Speaking of black beans, they bring a bit of baggage to this dish. Black beans have a slightly sweet and meaty texture to them. They also have a rich black color. This is courtesy of three anthocyanin flavonoids (delphinidin, petunidin and malvidin) that are present in the "skin." Adding them to Isa's recipe means that the final dish will be slightly darker and sweeter than if the bolder, earthier kidney beans had been used. Like black beans, Apocalypse Meow has a dark side. It's called black humor. No track demonstrate this more than "Circle K." The song starts as a simple gas station love song a la "Quick Check Girl" by the Bouncing Souls. But things change drastically at the ten second mark. There is a Ramones like twist and all of a sudden this Circle K girl goes from a hot, upstanding member of society, who happens to works at a gas station to a member of the KKK. Worse yet, her father won't let her be broken up with without some serious retribution. Can it get any blacker than dating a KKK member who you are unable to break up with because her daddy will kill you? I'm not sure it can. By the way if there are any television execs reading this, I would totally watch that television show. Make it happen.

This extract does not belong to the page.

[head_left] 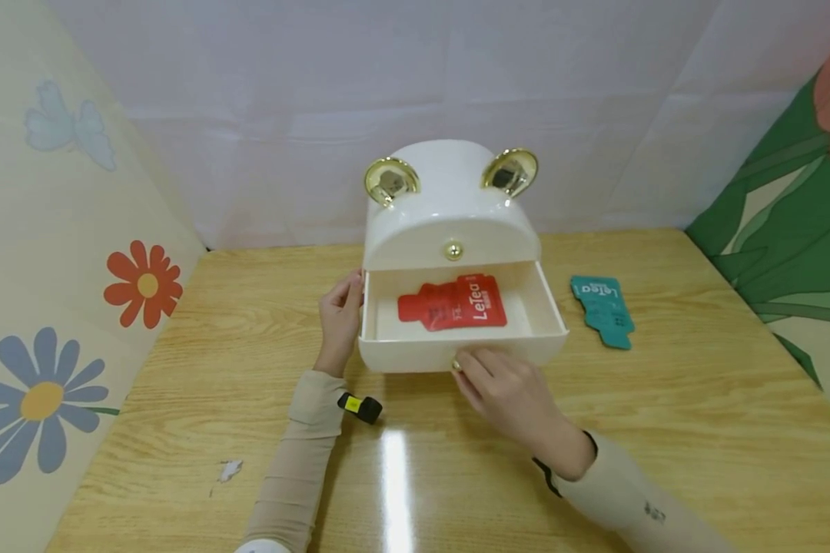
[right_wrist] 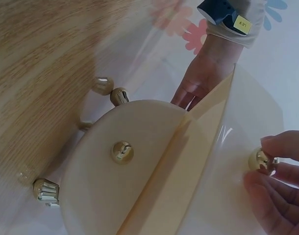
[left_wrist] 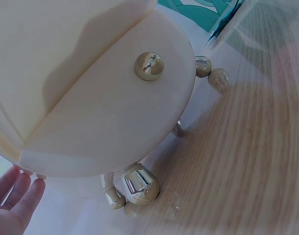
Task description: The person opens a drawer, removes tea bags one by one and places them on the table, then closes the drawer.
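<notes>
A white animal-shaped storage box [head_left: 449,184] with gold ears stands on the table, its middle drawer [head_left: 404,355] pulled open toward me. Inside the drawer lies a red LeTea pouch [head_left: 484,302]. My right hand [head_left: 501,388] pinches the gold drawer knob [right_wrist: 260,160] between thumb and fingers. At the box's left side, my left hand [head_left: 341,326] touches the side with fairly straight fingers [left_wrist: 28,201]. Seen from below in the wrist views, a rounded lower front [left_wrist: 115,112] with its own gold knob [left_wrist: 149,66] sits flush, above gold feet [left_wrist: 141,184].
To the right of the box a teal LeTea pouch [head_left: 603,311] lies flat on the wooden table [head_left: 685,399]. A white curtain [head_left: 283,123] hangs behind, and flower-painted panels [head_left: 41,230] stand at both sides. A small pale patch [head_left: 230,470] marks the table at the front left.
</notes>
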### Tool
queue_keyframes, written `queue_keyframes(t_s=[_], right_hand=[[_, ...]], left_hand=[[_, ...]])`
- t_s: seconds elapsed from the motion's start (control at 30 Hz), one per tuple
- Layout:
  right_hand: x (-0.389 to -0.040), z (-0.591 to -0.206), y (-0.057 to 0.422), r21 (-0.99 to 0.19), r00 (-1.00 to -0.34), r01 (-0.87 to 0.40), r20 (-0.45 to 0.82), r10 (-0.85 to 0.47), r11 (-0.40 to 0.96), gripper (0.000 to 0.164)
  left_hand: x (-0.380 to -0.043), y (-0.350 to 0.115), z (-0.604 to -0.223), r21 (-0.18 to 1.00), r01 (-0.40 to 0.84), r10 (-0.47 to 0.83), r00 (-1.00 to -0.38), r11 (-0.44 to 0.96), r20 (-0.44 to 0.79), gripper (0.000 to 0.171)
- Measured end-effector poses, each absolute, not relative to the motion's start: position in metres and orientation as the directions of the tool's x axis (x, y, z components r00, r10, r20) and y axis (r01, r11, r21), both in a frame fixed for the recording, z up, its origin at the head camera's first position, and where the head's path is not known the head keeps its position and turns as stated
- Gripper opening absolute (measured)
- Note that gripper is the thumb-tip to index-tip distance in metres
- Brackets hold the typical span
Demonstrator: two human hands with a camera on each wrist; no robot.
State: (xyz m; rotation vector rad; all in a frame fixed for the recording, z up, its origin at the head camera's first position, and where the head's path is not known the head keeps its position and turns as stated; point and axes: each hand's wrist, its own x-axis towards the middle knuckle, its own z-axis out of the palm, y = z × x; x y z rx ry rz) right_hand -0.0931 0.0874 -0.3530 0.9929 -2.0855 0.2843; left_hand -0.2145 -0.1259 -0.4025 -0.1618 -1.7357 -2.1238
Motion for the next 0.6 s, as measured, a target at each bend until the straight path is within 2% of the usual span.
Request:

As for the bean's sweetness, Apocalypse Meow does have a minor dose of that in "My Friend Angie." This track slows down immensely, we're talking lullaby pace here. To take "My Friend Angie" to a place where only certain foods tread, my original thought was that the song makes me feel like I'm sitting around a fire singing with friends. The rest of the album? That's the fire itself. Despite the sweet sounding music, "My Friend Angie" still delivers the tongue-in-cheek style lyrics which show up throughout the album. Angie is a badass. She wears black, holds her curtains with a tack, likes to stay up late and has a lip tat. She also has nothing wrong with her, as far as she can tell. She seems to respond well when interviewed at sexy growl level. I say this because of how AJ Babcock delivers the lyrics. Watch out ladies!

While Apocalypse Meow has a lot of good to great tracks, my favorite one would have to be "Toledo." In this track, getting stoned in Ohio is all the rage. So is not waiting around for others to make decisions. You can't force people to do something, you can only tell them how it is and then move on with your stuff. In Isa's description of the beans she let's you know up front, this dish requires a fair amount of time to let the flavors of the mango and tomato sauce meld and to allow the beans to soak up that amazing taste combo. While you might not want to wait around any longer, to really take this dish places you sort of have to.

One of the lasting memories I have of Secret Club's Apocalypse Meow is how the album seems to gather little snippets of "taste" from corners of the music world. First and foremost, there's lots of garage rock (see "Sucker", "I Do What I Want" and "Secret Club"). I already mentioned that it reminds me a lot of the Vines, the Hives and even Ok Go. Bits of Ramones era punk can certainly be noticed on "Circle K." Secret Club also channels some of Local H's heavy, post grunge ("Leave a Mark"), Hum's alternative rock ("Lost") and the surf rock of off Weezer's Blue Album or Pixies Bossanova (the beginning of "Why Can't Friends Just Kiss on the Lips Sometimes?"). The same lasting memories exist with Isa's Mango BBQ Beans. These beans combine a lot of different tastes to make one awesome final product. There's the sweetness of the beans, mango and maple syrup (I used this instead of agave), the saltiness of the vegetable broth, tomato sauce and salt, the smokiness served up by the liquid smoke and the final kapow! of spiciness courtesy of the red pepper flakes.

To sum it up, my favorite chorus of the album: "Are you one of us? I'm none of us? Woah-oh-oh, I'm not your sucker." But really, I've found that I am totally a sucker for both Apocalypse Meow and Isa Chandra Moskowitz's BBQ Mango Beans. I find it easier to be a sucker for both at the same time.